# WHAT YOU SHOULD DO:
Nothing other than an exact copy of the lines from the one containing "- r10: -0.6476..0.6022" through the last line of the listing below should be written.
---+---
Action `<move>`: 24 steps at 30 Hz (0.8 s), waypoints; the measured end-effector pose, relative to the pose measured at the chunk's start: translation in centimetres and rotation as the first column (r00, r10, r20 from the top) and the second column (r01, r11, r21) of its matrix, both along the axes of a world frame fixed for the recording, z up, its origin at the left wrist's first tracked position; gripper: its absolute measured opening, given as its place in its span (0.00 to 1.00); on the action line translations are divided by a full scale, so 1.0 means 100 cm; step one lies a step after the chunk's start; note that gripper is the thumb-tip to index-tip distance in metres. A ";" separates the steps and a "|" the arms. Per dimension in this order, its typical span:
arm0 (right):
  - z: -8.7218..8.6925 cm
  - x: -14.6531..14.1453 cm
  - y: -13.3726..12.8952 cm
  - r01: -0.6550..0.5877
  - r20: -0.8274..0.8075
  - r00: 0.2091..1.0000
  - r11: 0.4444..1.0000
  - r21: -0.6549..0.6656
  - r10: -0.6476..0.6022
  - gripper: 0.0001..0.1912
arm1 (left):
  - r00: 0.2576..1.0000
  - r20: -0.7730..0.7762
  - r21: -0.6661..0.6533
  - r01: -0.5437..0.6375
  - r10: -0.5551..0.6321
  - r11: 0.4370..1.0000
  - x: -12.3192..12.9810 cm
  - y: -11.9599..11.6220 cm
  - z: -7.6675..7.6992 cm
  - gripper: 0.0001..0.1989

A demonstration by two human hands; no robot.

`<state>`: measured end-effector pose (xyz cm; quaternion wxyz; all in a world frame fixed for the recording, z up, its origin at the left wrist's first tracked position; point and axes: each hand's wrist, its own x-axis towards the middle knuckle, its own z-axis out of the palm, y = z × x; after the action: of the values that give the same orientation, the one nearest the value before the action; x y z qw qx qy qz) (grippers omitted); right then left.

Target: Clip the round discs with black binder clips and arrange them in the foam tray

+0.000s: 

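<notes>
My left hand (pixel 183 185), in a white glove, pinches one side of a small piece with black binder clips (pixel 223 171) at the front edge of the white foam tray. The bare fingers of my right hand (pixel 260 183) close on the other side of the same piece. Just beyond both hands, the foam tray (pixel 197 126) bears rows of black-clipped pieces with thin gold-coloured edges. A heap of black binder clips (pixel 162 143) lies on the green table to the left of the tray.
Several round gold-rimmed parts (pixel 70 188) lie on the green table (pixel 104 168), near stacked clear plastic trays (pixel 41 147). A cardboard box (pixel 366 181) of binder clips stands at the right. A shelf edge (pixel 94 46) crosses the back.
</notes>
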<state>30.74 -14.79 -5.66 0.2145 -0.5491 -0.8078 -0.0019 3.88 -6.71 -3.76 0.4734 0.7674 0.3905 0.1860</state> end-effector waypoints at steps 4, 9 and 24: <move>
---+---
# THE COMPLETED TASK:
  - r10: -0.6476..0.6022
  - gripper: 0.0001..0.1912
arm1 (left):
  - r00: 0.2576..1.0000
  - r20: -0.7730..0.7762
  - r21: -0.6661..0.6533
  - r01: -0.5437..0.6375
  - r10: -0.5551..0.6321
  - r11: 0.4370..1.0000
  - x: -12.3192..12.9810 cm
  - y: -11.9599..11.6220 cm
  - z: -7.6675..7.6992 cm
  - gripper: 0.0001..0.1989

A demonstration by two human hands; no robot.

`<state>`: measured end-effector pose (xyz cm; quaternion wxyz; all in a world frame fixed for the recording, z up, its origin at the left wrist's first tracked position; point and axes: each hand's wrist, its own x-axis towards the middle knuckle, its own z-axis out of the palm, y = z × x; after the action: of the values that give the same orientation, the one nearest the value before the action; x y z qw qx qy qz) (grippers omitted); right then left.

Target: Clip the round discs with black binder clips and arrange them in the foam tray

+0.000s: 

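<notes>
My left hand (pixel 183 185), in a white glove, pinches one side of a small piece with black binder clips (pixel 223 171) at the front edge of the white foam tray. The bare fingers of my right hand (pixel 260 183) close on the other side of the same piece. Just beyond both hands, the foam tray (pixel 197 126) bears rows of black-clipped pieces with thin gold-coloured edges. A heap of black binder clips (pixel 162 143) lies on the green table to the left of the tray.
Several round gold-rimmed parts (pixel 70 188) lie on the green table (pixel 104 168), near stacked clear plastic trays (pixel 41 147). A cardboard box (pixel 366 181) of binder clips stands at the right. A shelf edge (pixel 94 46) crosses the back.
</notes>
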<state>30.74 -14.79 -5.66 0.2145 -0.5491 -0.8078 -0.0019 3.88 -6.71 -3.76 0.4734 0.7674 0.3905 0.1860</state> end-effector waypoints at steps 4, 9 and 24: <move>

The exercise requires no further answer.